According to Hurdle, students who successfully complete the Scholastic Institute program will graduate with a high school diploma and an associate’s degree, so they will be able to enter any university in Mississippi as a junior.

“Finishing up those both at the same time [gives] the students kind of a leg up going into college,” Hurdle said.

The Scholastic Institute is one of only a few dual enrollment programs in Mississippi. Currently, the program is free of charge for students who get accepted.

“We want to make sure that we are reaching out to students who are first-generation college,” Hurdle said. “So, a big component is that it doesn’t cost anything.”

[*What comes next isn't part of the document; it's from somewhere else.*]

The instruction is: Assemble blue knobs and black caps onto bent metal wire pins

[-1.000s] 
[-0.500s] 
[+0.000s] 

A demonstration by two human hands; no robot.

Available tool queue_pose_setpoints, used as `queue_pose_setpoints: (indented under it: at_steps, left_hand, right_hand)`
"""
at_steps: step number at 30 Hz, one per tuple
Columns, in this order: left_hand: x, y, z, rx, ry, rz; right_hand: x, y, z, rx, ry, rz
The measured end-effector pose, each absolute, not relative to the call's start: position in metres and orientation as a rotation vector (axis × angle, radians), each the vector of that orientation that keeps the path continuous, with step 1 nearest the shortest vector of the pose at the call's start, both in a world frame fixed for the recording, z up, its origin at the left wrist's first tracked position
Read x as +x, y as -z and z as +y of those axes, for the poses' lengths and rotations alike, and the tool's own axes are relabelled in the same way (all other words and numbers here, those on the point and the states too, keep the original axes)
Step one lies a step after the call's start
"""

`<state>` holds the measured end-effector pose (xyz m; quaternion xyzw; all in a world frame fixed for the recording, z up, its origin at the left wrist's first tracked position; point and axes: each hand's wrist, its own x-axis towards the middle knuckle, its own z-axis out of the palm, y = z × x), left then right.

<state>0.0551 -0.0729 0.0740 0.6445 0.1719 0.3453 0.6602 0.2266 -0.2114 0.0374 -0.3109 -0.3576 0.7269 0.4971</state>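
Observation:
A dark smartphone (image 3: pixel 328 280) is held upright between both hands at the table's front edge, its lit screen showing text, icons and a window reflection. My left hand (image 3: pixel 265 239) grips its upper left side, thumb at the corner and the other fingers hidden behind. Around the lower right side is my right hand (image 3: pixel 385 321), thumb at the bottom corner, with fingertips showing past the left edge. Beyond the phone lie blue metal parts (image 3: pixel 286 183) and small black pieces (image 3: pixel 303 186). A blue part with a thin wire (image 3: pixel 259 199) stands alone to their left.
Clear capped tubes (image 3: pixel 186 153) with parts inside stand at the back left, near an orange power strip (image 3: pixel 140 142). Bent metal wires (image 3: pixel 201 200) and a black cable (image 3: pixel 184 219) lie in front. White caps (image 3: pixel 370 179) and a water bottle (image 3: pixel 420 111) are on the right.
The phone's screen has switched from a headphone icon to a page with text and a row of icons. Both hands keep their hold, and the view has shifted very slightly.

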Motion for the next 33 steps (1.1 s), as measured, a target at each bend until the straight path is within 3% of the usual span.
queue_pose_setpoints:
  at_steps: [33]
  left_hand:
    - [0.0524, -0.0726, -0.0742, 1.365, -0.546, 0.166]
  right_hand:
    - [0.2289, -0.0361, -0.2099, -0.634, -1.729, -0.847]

Junior Richard Wright, one of the 13 students who is taking classes at Northwest, hopes to go into the medical field after graduating.

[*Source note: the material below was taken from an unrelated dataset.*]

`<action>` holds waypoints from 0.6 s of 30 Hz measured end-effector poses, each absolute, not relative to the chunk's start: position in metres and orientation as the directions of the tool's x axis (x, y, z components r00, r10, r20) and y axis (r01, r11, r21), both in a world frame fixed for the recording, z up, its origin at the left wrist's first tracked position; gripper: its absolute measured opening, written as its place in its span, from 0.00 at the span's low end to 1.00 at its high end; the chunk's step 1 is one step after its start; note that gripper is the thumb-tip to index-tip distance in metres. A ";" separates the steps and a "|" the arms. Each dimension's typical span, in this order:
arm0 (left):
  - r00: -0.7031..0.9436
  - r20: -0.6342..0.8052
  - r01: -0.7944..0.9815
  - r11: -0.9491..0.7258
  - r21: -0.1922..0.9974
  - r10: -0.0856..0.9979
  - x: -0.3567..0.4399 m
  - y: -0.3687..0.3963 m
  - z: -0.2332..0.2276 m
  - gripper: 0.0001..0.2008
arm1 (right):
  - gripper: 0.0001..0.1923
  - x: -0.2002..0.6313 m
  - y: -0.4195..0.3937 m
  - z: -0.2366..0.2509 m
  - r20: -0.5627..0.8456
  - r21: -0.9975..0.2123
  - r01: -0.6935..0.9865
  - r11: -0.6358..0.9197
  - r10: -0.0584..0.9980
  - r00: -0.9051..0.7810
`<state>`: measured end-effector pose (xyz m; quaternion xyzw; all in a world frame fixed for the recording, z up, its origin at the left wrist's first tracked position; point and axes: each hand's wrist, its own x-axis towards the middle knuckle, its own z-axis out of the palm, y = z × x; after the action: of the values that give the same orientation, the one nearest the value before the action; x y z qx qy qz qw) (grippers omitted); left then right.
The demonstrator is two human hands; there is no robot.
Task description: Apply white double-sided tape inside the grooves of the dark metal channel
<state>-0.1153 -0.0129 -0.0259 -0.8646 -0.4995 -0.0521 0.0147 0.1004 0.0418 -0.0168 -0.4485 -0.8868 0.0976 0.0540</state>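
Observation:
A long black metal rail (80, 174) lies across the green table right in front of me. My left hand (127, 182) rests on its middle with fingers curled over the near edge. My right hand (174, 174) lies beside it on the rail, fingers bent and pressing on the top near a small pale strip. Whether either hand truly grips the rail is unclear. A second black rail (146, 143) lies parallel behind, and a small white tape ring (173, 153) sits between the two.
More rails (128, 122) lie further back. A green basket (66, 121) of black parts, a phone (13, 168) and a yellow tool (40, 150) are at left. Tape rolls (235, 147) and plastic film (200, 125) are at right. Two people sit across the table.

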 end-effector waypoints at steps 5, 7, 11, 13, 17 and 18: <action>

“It definitely affects where I’m going to start applying for,” Wright said. “Starting off, I want to go to Ole Miss and then medical school.”

Wright feels like the Scholastic Institute is a good way for him to get ahead, even though he has to take college-level midterms and finals for all his classes. 

“During my third period, I go to Northwest for my biology class and biology lab,” Wright said. “They meet three times a week, and I have a lab on Thursdays. I have all of [my classes] through Northwest, so I get the college credit, and I get the high school credit for it too. Sadly, I have exams every so often and then the midterm and final.”

Because of the program, Wright is able to leave after fourth period every day. Time management is the most important factor for him.

“I wouldn’t say it’s harder, I would say its more time-consuming,” Wright said. “It moves at a faster rate than a regular high school class would, but it’s manageable.”

Junior Janelle Minor is excited that the Scholastic Institute will allow her to complete her undergraduate degree early so that she can move on to post graduate studies.

“I’ve taken AP classes before, so I decided to just do the whole college thing,” Minor said. “I thought it would be better for me to get two years of college out of the way, so when I get ready to graduate I can just go straight into everything pertaining to the major that I want to do. I know that I want to major in history, and after that I either want to get a law degree or a history PhD and be a history professor.”

Dr. Hurdle hopes to expand the program in the coming years, but he also wants to keep a diverse group enrolled.

“We started out this year really small,” Hurdle said. “I hope to get many more students involved in [the program]. We really want to make sure we’re a diverse group of students. One of my goals is that of the 13 students currently, we will have 100% of them with an associate’s degree at the end of their senior year.”